I learned many things during my project. Most importantly, I learned the value of learning from mistakes. Most of the engineering mistakes I made during my project were with my PCB. I had to design seven versions of my PCB, ordering five of them throughout my project. With each board that had a mistake, I found out why it wasn’t working the way I intended, and I corrected the mistake in my design and prepared to order the next version.

My first board had a misplaced trace that made an unwanted connection between 3 volts and ground on the Photon, and I had to immediately order a replacement board. The second board had many mistakes, including incorrect pins. The third board still had many errors, including PWM conflicts. The fourth board fixed PWM conflicts, but the Photon still could not power all of the components of my product. The fifth and final board that I ordered included an Arduino Nano and solved all of the problems I’d had with my previous boards.

During the Personal Project presentation night I received positive feedback from parents and teachers.

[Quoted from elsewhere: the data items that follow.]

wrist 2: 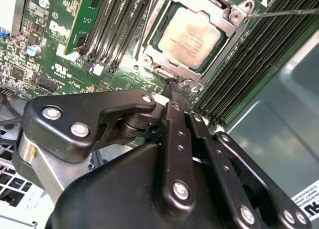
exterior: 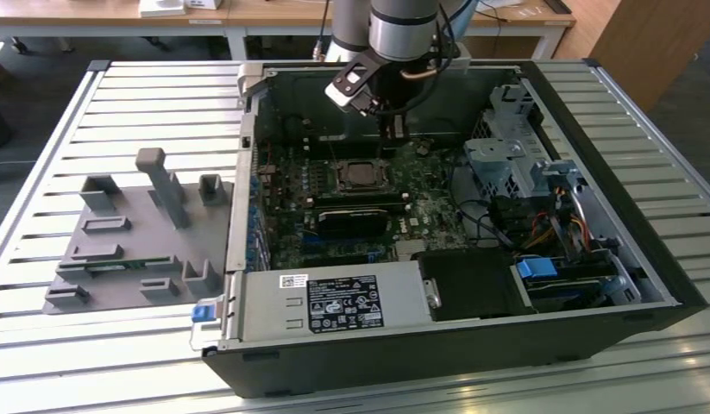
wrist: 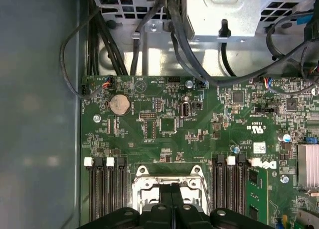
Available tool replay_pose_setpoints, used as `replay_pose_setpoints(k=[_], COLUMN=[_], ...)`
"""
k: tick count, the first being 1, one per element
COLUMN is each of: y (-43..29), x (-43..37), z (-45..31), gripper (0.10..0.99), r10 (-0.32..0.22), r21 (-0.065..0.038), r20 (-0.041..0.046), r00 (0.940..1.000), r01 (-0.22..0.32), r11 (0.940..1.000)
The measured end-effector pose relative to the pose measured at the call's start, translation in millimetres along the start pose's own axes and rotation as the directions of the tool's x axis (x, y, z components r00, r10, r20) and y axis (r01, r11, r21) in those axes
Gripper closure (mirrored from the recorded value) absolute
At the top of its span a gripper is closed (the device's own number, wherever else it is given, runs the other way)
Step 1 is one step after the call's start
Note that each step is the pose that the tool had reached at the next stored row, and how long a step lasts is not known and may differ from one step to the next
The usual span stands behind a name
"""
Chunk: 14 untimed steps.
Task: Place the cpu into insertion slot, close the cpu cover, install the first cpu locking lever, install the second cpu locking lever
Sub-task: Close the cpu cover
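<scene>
claw (wrist 2: pixel 176 85) pinched narrow, holding nothing, tips at cpu cover (wrist 2: pixel 225 53) edge | cpu (wrist 2: pixel 192 37) sits in insertion slot (wrist 2: pixel 153 62), cover down | I judge lever work: I'd press slow, tips off the chip

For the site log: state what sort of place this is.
Probably a robotics lab or workshop: an open computer case lies on a slatted metal table, a robot arm reaches into it, and wooden desks stand behind.
</scene>
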<state>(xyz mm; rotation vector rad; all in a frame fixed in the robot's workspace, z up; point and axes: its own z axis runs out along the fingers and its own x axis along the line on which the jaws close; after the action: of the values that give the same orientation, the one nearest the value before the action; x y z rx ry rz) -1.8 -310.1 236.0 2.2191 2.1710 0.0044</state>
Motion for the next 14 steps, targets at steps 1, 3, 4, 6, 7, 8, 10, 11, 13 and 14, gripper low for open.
replay_pose_setpoints(k=[1, 3, 4, 6, 7, 8, 10, 11, 13, 14], y=[-1.0, -3.6, -5.1, -7.7, -9.0, -10.8, -14.3, -15.5, -18.2, -19.3], x=[0.0, -0.1, -0.1, -0.1, -0.1, -0.2, -0.3, -0.3, -0.4, -0.4], z=[0.0, 0.1, 0.1, 0.1, 0.1, 0.1, 0.0, 0.0, -0.2, -0.2], gripper=[0.980, 0.980, 0.980, 0.980, 0.980, 0.980, 0.980, 0.980, 0.980, 0.980], r10=[0.000, 0.000, 0.000, 0.000, 0.000, 0.000, 0.000, 0.000, 0.000, 0.000], r21=[0.000, 0.000, 0.000, 0.000, 0.000, 0.000, 0.000, 0.000, 0.000, 0.000], r20=[0.0000, -0.0001, 0.0000, -0.0001, -0.0001, -0.0001, -0.0001, -0.0001, 0.0000, -0.0001], r00=[1.0000, 1.0000, 1.0000, 1.0000, 1.0000, 1.0000, 1.0000, 1.0000, 1.0000, 1.0000], r01=[0.000, 0.000, 0.000, 0.000, 0.000, 0.000, 0.000, 0.000, 0.000, 0.000], r11=[1.0000, 1.0000, 1.0000, 1.0000, 1.0000, 1.0000, 1.0000, 1.0000, 1.0000, 1.0000])
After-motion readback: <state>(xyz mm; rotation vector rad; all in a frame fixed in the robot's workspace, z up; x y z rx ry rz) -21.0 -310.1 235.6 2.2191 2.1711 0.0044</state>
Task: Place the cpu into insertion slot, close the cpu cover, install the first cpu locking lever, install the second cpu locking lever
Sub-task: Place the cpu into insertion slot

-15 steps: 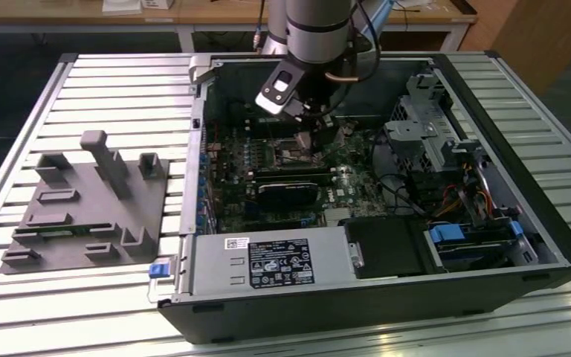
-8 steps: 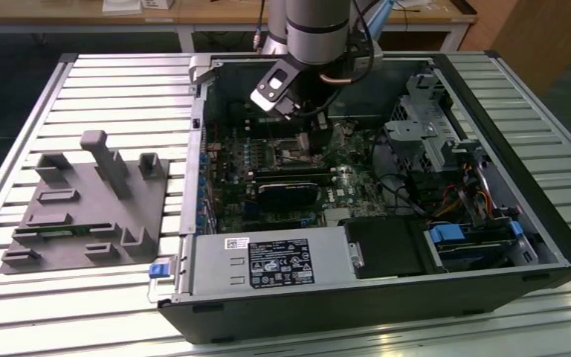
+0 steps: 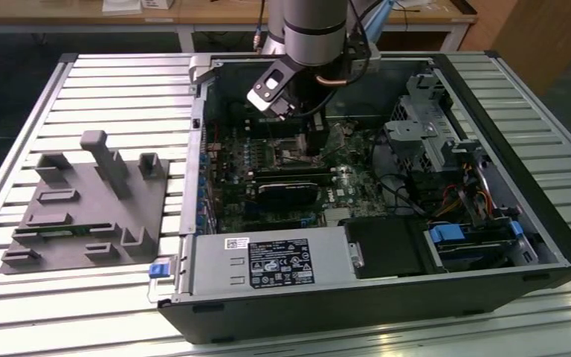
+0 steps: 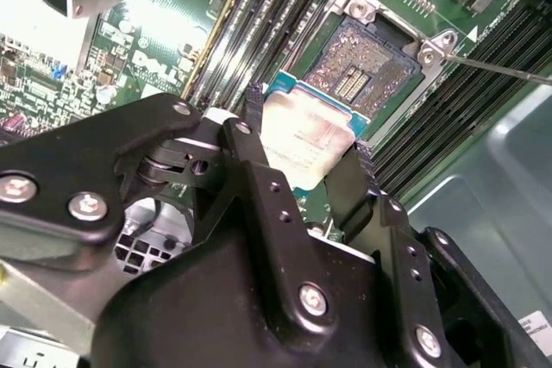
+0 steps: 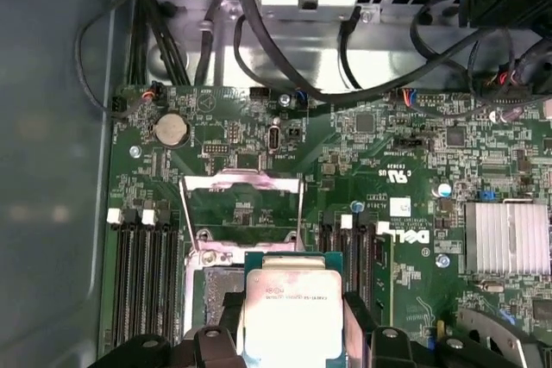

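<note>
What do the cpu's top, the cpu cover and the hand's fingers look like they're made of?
The cpu top: pale silvery metal with a dull sheen, smudged. The cpu cover: thin bright sheet metal that glints, likely steel. The hand gripping the cpu has fingers that are matte black with ridged tips and visible screws; plastic or coated metal, can't tell.

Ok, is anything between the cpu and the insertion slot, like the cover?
Nothing visible. The claw holds the cpu close to the insertion slot, whose dark centre lies bare; the cpu cover is swung open, clear of it.
</note>
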Robot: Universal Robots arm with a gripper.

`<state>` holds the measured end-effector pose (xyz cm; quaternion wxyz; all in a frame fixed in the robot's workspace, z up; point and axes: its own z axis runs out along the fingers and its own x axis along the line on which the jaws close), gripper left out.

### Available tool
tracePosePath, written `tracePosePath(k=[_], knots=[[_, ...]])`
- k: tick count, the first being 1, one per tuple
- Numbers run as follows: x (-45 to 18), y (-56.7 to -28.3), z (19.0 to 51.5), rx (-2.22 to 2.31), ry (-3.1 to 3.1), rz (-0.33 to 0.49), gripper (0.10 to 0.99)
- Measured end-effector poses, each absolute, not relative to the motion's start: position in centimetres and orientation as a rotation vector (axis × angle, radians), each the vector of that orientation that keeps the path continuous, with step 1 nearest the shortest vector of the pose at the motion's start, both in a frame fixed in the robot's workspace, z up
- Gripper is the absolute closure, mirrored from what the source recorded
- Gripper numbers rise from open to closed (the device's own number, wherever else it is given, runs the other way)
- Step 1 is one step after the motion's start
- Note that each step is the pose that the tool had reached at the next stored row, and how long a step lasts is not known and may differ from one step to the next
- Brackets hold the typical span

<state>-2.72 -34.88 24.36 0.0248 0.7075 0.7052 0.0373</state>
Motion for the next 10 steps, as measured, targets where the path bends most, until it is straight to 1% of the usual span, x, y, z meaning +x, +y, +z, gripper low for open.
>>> tracePosePath(k=[10], knots=[[-3.26,-34.24,23.55,2.177,2.193,0.116,0.549]])
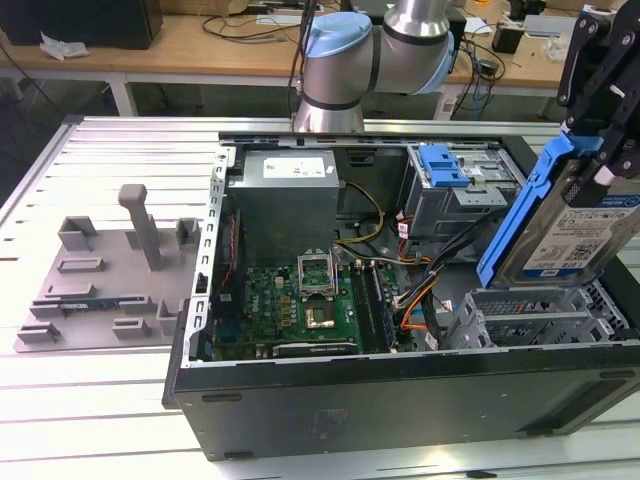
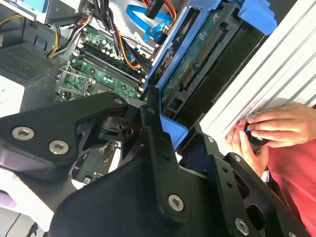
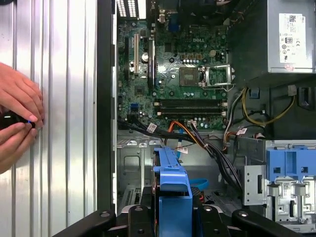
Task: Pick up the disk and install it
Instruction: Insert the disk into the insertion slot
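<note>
Exterior view: the tool (image 1: 598, 165) looks clamped on the tilted disk (image 1: 560, 230), held above the drive cage (image 1: 530, 318) at three o'clock of the computer case (image 1: 400, 420), where a skewed descent could jam it on the cage rim.

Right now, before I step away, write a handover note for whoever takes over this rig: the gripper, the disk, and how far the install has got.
Gripper: fingers shut on the disk, gripping its upper end.
Disk: off the table, tilted, in the air over the open computer case, above the grey drive cage at the exterior view's right.
Done: pick-up.
Left: the disk is not yet seated in the case.
Caution: a person's hands are over the table beside the case.
</note>
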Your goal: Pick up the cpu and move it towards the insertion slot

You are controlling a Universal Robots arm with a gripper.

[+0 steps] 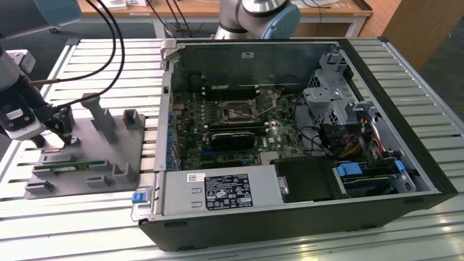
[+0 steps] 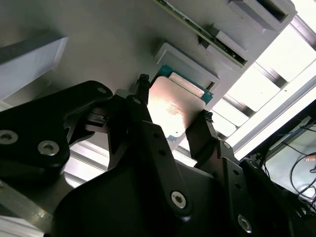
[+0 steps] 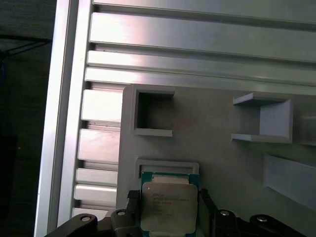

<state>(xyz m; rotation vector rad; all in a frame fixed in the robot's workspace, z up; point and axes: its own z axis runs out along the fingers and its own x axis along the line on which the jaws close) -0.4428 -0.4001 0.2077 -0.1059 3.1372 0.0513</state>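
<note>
The cpu (image 3: 169, 206), a small square chip with a silver face and a green edge, lies at its shallow nest on the grey plastic tray (image 3: 222, 163). In both wrist views my gripper (image 3: 168, 196) has its two black fingers pressed against opposite edges of the cpu (image 2: 175, 106), so my gripper (image 2: 174, 98) is shut on it. In the exterior view my gripper (image 1: 64, 130) hangs over the tray (image 1: 80, 179) at that view's left. The insertion slot (image 1: 238, 112), a square socket with a metal frame, sits on the motherboard inside the open computer case, well to the exterior view's right of the tray.
A long green memory stick (image 1: 69, 165) lies in the tray with several upright holders (image 1: 101, 117) around it. The open case (image 1: 290, 136) holds a black card (image 1: 230, 140), cables and drive cages. The table is ribbed aluminium (image 1: 94, 65). The arm's base (image 1: 257, 16) stands behind the case.
</note>
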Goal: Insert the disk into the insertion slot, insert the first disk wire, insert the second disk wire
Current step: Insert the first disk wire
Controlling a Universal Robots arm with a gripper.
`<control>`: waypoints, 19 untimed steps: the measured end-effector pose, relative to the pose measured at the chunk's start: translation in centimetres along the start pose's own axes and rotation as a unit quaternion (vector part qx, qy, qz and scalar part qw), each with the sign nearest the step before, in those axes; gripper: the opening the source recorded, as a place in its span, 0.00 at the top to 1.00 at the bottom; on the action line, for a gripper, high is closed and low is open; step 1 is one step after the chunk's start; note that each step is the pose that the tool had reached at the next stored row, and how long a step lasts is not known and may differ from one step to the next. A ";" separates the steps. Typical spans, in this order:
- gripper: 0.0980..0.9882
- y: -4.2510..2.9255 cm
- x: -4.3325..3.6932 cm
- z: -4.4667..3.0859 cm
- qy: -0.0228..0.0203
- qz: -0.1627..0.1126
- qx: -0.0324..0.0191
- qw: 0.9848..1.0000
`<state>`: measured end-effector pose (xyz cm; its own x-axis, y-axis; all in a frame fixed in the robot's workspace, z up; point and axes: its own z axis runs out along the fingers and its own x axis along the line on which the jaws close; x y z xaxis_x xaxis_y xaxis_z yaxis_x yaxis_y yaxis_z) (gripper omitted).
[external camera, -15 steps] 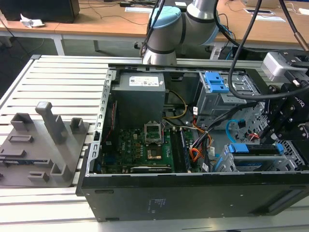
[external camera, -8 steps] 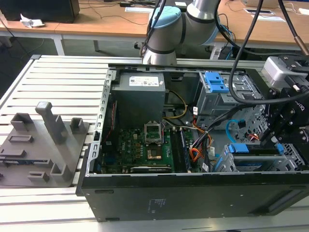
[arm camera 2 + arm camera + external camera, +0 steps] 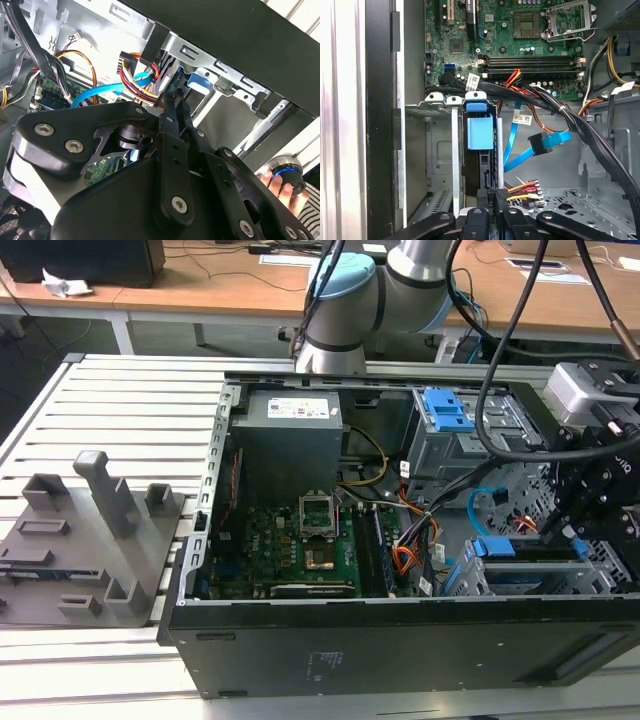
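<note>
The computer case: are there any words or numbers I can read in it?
White label on the power supply: print too small to read.
White tag on the black cable bundle: too small to read.
Pale mark on the black case wall: unreadable.
So no readable text.

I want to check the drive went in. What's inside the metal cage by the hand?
A blue-framed drive sits inside the cage; the hand covers one end of it.

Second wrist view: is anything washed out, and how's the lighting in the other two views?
In the second wrist view the case's inner wall is blown out white; in the first wrist view the motherboard is evenly lit and crisp; in the exterior view lighting is even, though the black side panel shows little detail.
</note>
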<state>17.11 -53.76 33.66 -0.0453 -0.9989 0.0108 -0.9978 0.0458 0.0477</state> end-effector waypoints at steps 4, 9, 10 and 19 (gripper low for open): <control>0.91 -0.02 0.11 0.28 0.000 0.000 0.000 1.000; 0.83 -0.02 0.12 0.29 0.000 0.000 0.000 1.000; 0.83 -0.01 0.12 0.13 0.000 0.000 0.000 1.000; 0.99 0.23 -0.54 -4.36 0.000 0.000 0.000 1.000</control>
<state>17.11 -53.18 38.01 -0.0453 -0.9989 0.0108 -0.9978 0.0457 0.0477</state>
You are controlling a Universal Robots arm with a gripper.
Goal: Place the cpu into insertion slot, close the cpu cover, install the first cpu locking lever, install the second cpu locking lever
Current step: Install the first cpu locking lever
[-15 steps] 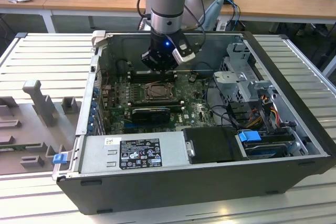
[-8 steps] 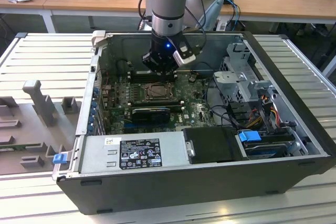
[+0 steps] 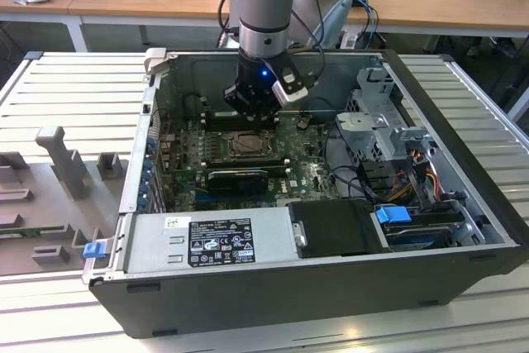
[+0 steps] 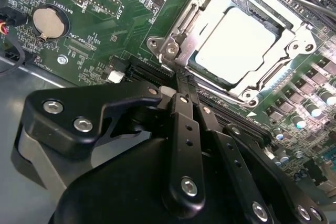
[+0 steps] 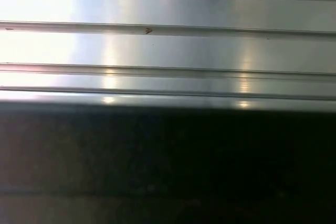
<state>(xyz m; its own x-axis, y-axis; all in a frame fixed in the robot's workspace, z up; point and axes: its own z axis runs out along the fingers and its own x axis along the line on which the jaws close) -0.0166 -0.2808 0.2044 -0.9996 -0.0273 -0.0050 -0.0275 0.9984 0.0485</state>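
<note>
Pale silver cpu [image 4: 234, 44] under its cover [image 4: 273, 59], just beyond the claw [image 4: 184, 85] (fingers pressed together, holding nothing).

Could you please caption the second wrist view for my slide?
Gripper beside the insertion slot, cpu seated under the cpu cover.

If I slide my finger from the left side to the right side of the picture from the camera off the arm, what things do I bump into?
Grey plastic holder → blue clip → power supply box with labels → cpu in its socket under the gripper → blue tab → ribbed metal table.
</note>
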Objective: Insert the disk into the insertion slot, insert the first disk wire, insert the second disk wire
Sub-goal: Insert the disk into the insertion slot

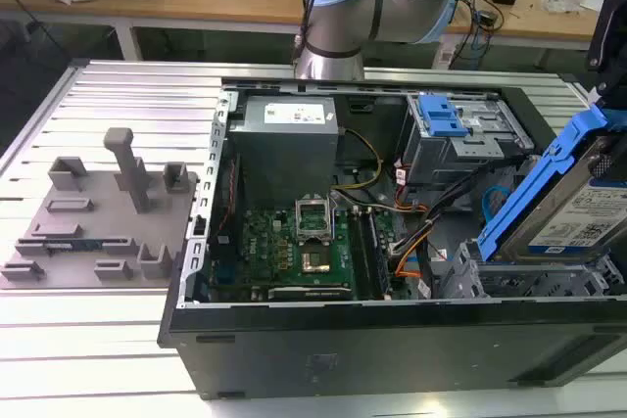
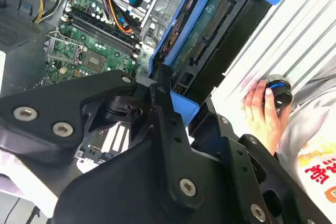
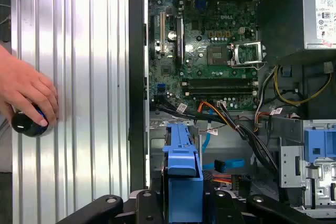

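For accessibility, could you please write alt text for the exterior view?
A silver disk in a blue carrier hangs tilted over the grey perforated insertion slot at the exterior view's right, inside an open computer case. A green motherboard lies inside; a grey fixture tray sits at the exterior view's left.

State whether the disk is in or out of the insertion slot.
Out: the disk hangs tilted above the insertion slot, not seated inside it.

In the exterior view, the open computer case (image 1: pixel 294 349) sits centre and right on the table (image 1: pixel 98 340), a fixture plate (image 1: pixel 88 232) at the left, and inside the case the motherboard (image 1: pixel 294 252) lies low centre, the power supply (image 1: pixel 284 144) behind it, the disk (image 1: pixel 573 212) tilted at the right edge above the insertion slot (image 1: pixel 519 279).
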Action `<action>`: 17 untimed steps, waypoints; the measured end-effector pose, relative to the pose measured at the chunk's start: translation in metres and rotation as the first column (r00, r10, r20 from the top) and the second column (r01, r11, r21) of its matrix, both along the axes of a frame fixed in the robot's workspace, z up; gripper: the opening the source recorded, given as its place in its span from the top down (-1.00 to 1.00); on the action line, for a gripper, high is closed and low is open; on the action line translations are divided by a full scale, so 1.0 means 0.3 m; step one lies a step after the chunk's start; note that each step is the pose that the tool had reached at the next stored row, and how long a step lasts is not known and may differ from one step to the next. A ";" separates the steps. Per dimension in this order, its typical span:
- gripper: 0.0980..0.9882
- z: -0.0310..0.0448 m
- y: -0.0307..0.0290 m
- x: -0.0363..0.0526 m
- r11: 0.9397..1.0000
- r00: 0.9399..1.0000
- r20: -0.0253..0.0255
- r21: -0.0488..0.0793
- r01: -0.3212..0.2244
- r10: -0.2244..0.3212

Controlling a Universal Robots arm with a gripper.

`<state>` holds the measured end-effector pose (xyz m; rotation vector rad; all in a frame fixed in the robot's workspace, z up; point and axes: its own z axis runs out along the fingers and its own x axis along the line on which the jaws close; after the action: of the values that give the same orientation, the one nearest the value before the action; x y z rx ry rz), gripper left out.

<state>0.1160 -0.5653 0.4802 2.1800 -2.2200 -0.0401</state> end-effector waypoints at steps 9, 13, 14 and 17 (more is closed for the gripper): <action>0.39 0.000 0.000 0.000 1.000 1.000 0.000 0.000 0.000 0.000; 0.39 0.000 0.000 0.000 1.000 1.000 0.001 0.000 -0.001 0.001; 0.39 0.000 0.000 0.000 1.000 1.000 0.002 0.000 -0.002 0.002; 0.39 0.000 0.000 0.000 1.000 1.000 0.026 0.013 -0.004 0.004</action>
<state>0.1160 -0.5652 0.4803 2.2045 -2.2353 -0.0267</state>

I was told my presentation board was well made and that my product and app were impressive. I was congratulated for not giving up during my project, especially when I had many mistakes with PCBs, and continued to develop my product despite the problems I was having with my design and code. I realized the importance of learning from my mistakes that night, as I was respected persevering throughout my project. Many parents were intrigued by my project and I think several of them learned something new about the Internet of Things and product design after I’d told them about my project.

In conclusion, I am satisfied with the outcome of my project. I created an IoT device that works well. It can be controlled using the app that I created to control motors, lights and a buzzer. My app can also get data from the Photon, allowing it to monitor the amount of light being detected by the photoresistor or how much sound is being read from the microphone. I improved my programming abilities during my project, as creating my app allowed me to improve my Javascript skills, and programming my Photon and Nano helped me teach myself C++.